Welcome again to He Pōneketanga, where I give you an insider/outsider's view of how governments work.

After years in the public service trenches and advising the private and charity sectors in Australia and Aotearoa New Zealand, I've seen how policies play out when they hit the real world.

The mounting cost of regulatory compliance has become the elephant in our boardrooms.

While good regulation keeps our economy healthy, the weight of compliance shouldn't break the backs of businesses trying to stay afloat.

Worthy elements

The Government's new red-tape reset aims to tackle this problem. As someone who's worked both sides of the regulatory fence, I can see what they're trying to achieve. 

But I'm concerned we're about to add another layer of bureaucracy to an already creaking system.

Let's look at what we're dealing with. 

New Zealand Institute of Economic Research (NZIER) research from 2015 showed NZ businesses spend $5.2 billion annually on regulatory compliance – that's $2.8b following regulations and another $2.4b managing tax obligations.

Picture that: 2.5% of our GDP is tied up in paperwork instead of flowing into growth, innovation or jobs.

The new regulatory agency proposes worthy elements: a new oversight framework, regulatory principles and a complaints board.

But adding new regulatory layers without streamlining existing ones is like trying to cure a headache by wearing two hats. In fact, World Bank research suggests this approach often increases the total burden rather than reducing it.

This hits our small and medium enterprises particularly hard. They make up 97% of our business landscape and Organisation for Economic Co-operation and Development (OECD) data tells us they pay up to 30 times more per employee to follow regulations compared to large companies.

The current proposal skirts around this reality – there's no meaningful discussion of proportionate regulation for different-sized businesses.

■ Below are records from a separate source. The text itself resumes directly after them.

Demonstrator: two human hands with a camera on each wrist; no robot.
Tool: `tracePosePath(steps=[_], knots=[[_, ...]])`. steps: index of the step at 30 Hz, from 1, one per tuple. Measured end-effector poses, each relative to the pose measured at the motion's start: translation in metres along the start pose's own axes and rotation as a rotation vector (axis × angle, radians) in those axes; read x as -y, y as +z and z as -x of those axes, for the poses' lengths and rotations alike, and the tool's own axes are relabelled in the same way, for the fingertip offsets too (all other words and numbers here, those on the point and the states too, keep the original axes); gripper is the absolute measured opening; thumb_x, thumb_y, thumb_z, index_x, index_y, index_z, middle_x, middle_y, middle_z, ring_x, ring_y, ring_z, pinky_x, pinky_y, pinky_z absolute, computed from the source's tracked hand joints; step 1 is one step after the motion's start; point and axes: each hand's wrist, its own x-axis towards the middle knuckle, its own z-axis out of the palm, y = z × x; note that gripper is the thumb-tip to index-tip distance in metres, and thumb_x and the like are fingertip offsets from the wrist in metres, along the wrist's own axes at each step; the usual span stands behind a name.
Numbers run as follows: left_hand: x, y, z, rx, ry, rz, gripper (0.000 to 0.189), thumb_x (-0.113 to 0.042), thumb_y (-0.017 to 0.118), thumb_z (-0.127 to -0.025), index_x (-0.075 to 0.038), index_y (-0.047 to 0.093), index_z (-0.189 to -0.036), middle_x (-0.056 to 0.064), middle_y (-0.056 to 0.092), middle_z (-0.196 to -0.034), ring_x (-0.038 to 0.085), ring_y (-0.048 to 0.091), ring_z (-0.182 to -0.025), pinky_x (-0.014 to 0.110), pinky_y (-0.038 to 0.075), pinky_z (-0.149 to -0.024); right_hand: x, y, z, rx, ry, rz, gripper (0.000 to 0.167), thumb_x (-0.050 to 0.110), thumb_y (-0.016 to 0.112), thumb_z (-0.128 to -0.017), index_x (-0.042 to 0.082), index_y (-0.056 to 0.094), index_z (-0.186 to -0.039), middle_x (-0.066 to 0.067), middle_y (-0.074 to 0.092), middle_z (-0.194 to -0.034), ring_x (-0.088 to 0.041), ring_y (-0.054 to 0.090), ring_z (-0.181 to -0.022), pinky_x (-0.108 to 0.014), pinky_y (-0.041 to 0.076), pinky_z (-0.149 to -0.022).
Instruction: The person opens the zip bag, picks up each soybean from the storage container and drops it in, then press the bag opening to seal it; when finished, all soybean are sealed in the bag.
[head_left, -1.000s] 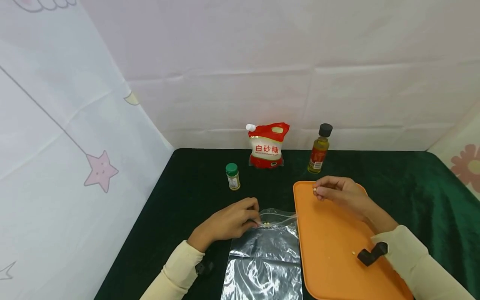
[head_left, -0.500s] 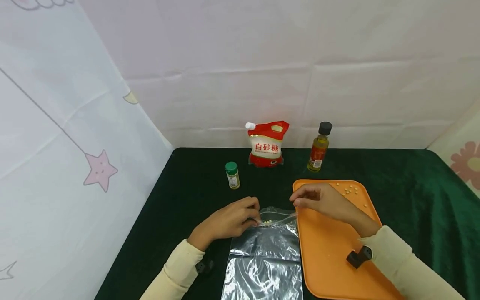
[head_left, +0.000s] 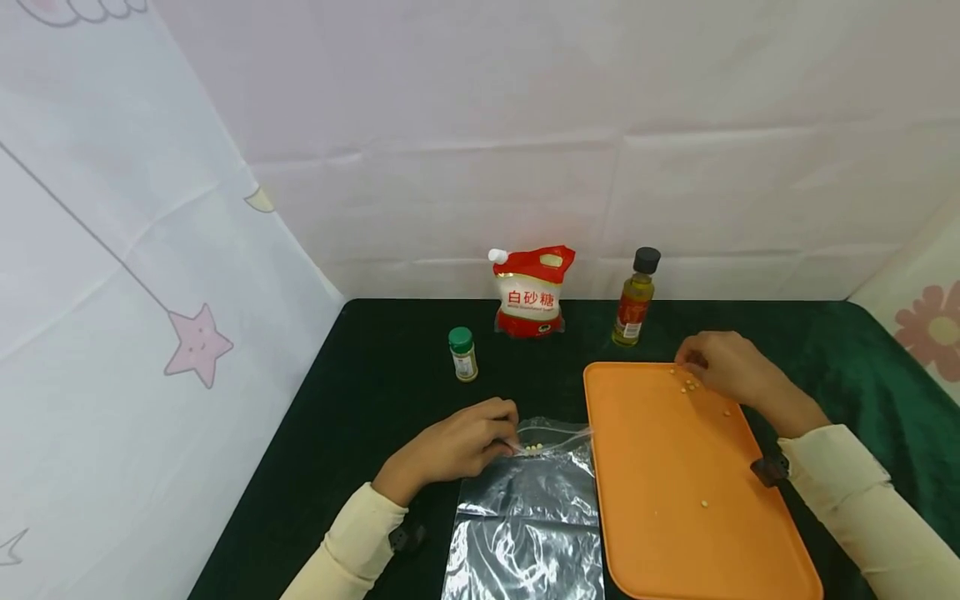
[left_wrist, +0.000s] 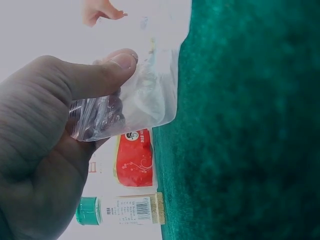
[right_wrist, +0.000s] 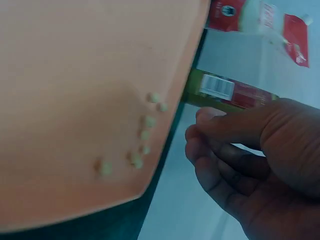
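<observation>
A clear zip-lock bag (head_left: 528, 525) lies at the front middle of the table. My left hand (head_left: 459, 440) pinches the left side of its mouth between thumb and fingers; the left wrist view shows the thumb (left_wrist: 107, 75) on the plastic. Several small pale yellow beans, like soybeans (head_left: 533, 448), sit just inside the mouth. To the right is an orange tray (head_left: 652, 467) with several loose beans (right_wrist: 148, 121) near its far right corner. Above that corner hovers my right hand (head_left: 731, 371), fingers loosely bent. Nothing shows between its thumb and fingertips.
A green-capped seasoning jar (head_left: 463, 354) stands behind the bag. Farther back are a red and white sugar pouch (head_left: 529, 292) and an oil bottle (head_left: 633, 300) with a black cap. One bean (head_left: 704, 503) lies alone nearer the tray's front. Dark green cloth covers the table.
My right hand went left with a bean toward the bag's mouth, then back right to the tray's far corner, where no bean shows in it. My left hand keeps its hold on the bag.
</observation>
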Motion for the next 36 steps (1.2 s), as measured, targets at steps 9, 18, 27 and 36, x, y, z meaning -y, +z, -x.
tracePosePath(steps=[9, 18, 27, 36], knots=[[-0.001, 0.002, 0.001, 0.008, -0.002, -0.002, 0.009, -0.01, 0.074, -0.092, -0.012, 0.077, -0.101, -0.007, 0.052, -0.102, 0.004, 0.046, -0.093, 0.012, 0.044, -0.082, -0.006, 0.034, -0.009, -0.003, 0.008, 0.036, 0.007, 0.003, 0.07, -0.091, 0.003, 0.074, -0.098, -0.005, 0.064, -0.088, -0.019, 0.055, -0.074, -0.041, 0.054, -0.069], [0.001, 0.002, 0.0, 0.002, -0.005, -0.002, 0.009, -0.009, 0.074, -0.092, -0.013, 0.077, -0.1, -0.007, 0.052, -0.101, 0.005, 0.046, -0.092, 0.013, 0.044, -0.08, 0.0, 0.026, -0.004, -0.048, 0.111, -0.303, 0.018, 0.025, 0.066, -0.099, 0.01, 0.074, -0.107, -0.005, 0.07, -0.099, -0.023, 0.061, -0.086, -0.04, 0.055, -0.076], [0.002, 0.0, 0.0, 0.016, -0.011, -0.003, 0.009, -0.009, 0.073, -0.093, -0.012, 0.077, -0.1, -0.007, 0.052, -0.102, 0.004, 0.046, -0.093, 0.013, 0.044, -0.081, -0.006, 0.029, 0.008, 0.125, 0.072, -1.432, 0.033, 0.01, 0.058, -0.103, -0.011, 0.058, -0.128, -0.009, 0.069, -0.108, -0.022, 0.062, -0.094, -0.028, 0.055, -0.087], [0.001, 0.0, 0.0, 0.016, -0.012, 0.012, 0.009, -0.009, 0.073, -0.093, -0.012, 0.077, -0.101, -0.006, 0.052, -0.103, 0.005, 0.046, -0.093, 0.013, 0.044, -0.081, 0.047, 0.033, 0.006, 0.121, -0.001, -1.127, 0.037, 0.024, 0.066, -0.099, -0.004, 0.063, -0.123, -0.011, 0.067, -0.109, -0.028, 0.06, -0.095, -0.033, 0.055, -0.088]])
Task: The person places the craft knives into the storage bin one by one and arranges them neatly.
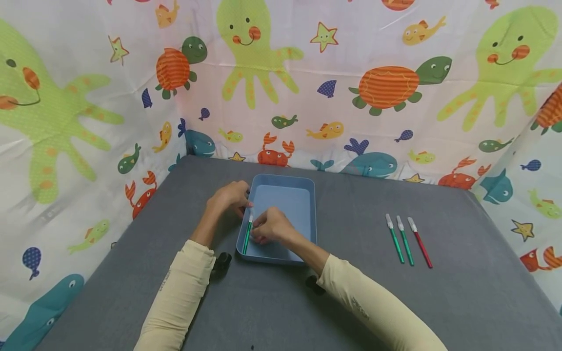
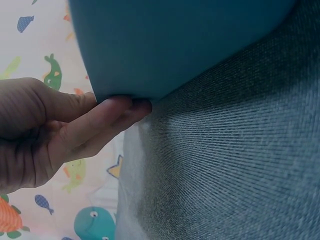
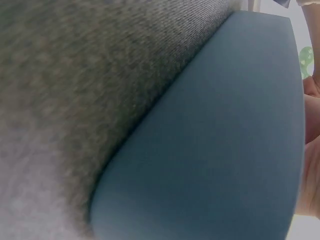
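A blue tray (image 1: 290,200) lies on the grey table, its long sides running away from me. At its far left side my left hand (image 1: 230,196) grips the edge; in the left wrist view the thumb and fingers (image 2: 105,112) meet at the tray's corner (image 2: 150,45). Inside the tray, a green marker (image 1: 248,239) with a whitish cap lies along the left wall. My right hand (image 1: 274,225) reaches over the near right edge, curled fingers pinching at this marker; the fingertips are partly hidden. In the right wrist view the tray's outer wall (image 3: 210,140) covers most of that hand.
To the right on the table lie two green markers, one (image 1: 396,241) left of the other (image 1: 406,243), and a red marker (image 1: 421,246), all with whitish caps. A sea-animal-print curtain (image 1: 298,112) stands behind the table (image 1: 351,302) and along its sides.
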A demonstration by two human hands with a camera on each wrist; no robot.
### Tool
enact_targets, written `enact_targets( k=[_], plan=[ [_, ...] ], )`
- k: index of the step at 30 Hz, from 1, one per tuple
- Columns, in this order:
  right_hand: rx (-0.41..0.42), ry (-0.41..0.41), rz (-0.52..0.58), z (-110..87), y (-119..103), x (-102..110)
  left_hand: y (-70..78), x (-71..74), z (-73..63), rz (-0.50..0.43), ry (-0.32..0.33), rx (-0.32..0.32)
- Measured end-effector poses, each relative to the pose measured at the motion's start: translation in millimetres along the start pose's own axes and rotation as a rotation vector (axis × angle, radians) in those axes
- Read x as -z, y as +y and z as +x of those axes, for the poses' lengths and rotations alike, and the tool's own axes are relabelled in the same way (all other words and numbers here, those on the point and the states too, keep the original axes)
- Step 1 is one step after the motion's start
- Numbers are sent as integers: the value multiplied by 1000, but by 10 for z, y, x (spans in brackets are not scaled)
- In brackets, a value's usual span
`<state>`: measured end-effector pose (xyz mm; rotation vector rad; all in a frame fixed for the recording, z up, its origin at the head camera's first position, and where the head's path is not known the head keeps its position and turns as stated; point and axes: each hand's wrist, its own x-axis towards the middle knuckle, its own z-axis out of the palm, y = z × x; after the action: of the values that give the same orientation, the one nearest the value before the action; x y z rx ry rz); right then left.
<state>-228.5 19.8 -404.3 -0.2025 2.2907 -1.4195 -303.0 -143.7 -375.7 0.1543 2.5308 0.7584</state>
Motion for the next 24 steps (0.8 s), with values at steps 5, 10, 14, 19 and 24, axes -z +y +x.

So what's the path forward?

Fundamental shifts

I would encourage the new regulatory agency to start with two quite fundamental shifts in its thinking.

First, we need to move past the idea that more oversight automatically equals better regulation.

Yes, we need strong regulatory systems, but they can't keep operating as open-ended cost-plus arrangements. Every new compliance requirement needs to prove its worth through practical results, not just theoretical benefits.

Second, we need to recognise regulatory systems for what they really are – massive behaviour change programmes affecting thousands of organisations. Yet remarkably, these systems rarely account for their true impact.

When new regulations land on a business owner's desk, they trigger three waves of change costs:

  • Learning costs (figuring out what's changed);
  • Psychological costs (dealing with uncertainty and stress); and
  • Implementation costs (making the actual changes).

Consider a small business owner facing new regulations.

They're simultaneously playing three roles: a student learning new rules, a psychologist managing staff concerns, and a change manager implementing new systems – all while trying to keep their clients happy about the changes and their business running.

The consultation under way on the proposed Regulatory Standards Bill barely acknowledges this reality.

Estonia's digital transformation stands as a powerful case study in regulatory innovation. Through its unified "e-governance" framework, the nation  has significantly reduced compliance costs while strengthening its regulatory oversight.

Its X-Road platform enables secure data exchange between agencies and businesses, eliminating redundant reporting requirements and streamlining administrative processes. The result is a system where business owners spend dramatically less time on compliance tasks than their European counterparts.

RegTech solutions

We're already seeing successful examples of digital transformation closer to home: eRoad's transport management platform demonstrates how digital solutions can simultaneously improve compliance and business efficiency.

By integrating electronic RUC (Road User Charges) management, fleet-tracking and reporting, eRoad shows how technology can reduce administrative burden while improving regulatory oversight. 

Its success in the transport sector provides a blueprint for the broader adoption of RegTech solutions.

The Service Modernisation Roadmap proposed by the Department of Internal Affairs (DIA) also offers an opportunity to build on these successes. While its focus on unifying digital services is commendable, we should explicitly expand its scope to encompass regulatory technology (RegTech) solutions.

I think the new regulatory agency’s heart is in the right place, but without addressing the cumulative burden of our existing regulatory regimes, the current proposals risk becoming another compliance cost – exactly what they aimed to fix.

We need a system that maintains necessary protections while actively reducing unnecessary burdens. Those burdens must include the real cost of change across our diverse business landscape, from corner dairies to tech start-ups.

Until we make these fundamental changes, these well-intentioned proposals risk adding more string to our regulatory tangle, when what we really need are sharper scissors.

Our businesses deserve better than this and so do our regulators.

What we need isn't another oversight framework – it's a complete rethink of how we approach regulation in Aotearoa NZ.

Let me know when we will be ready to have that conversation.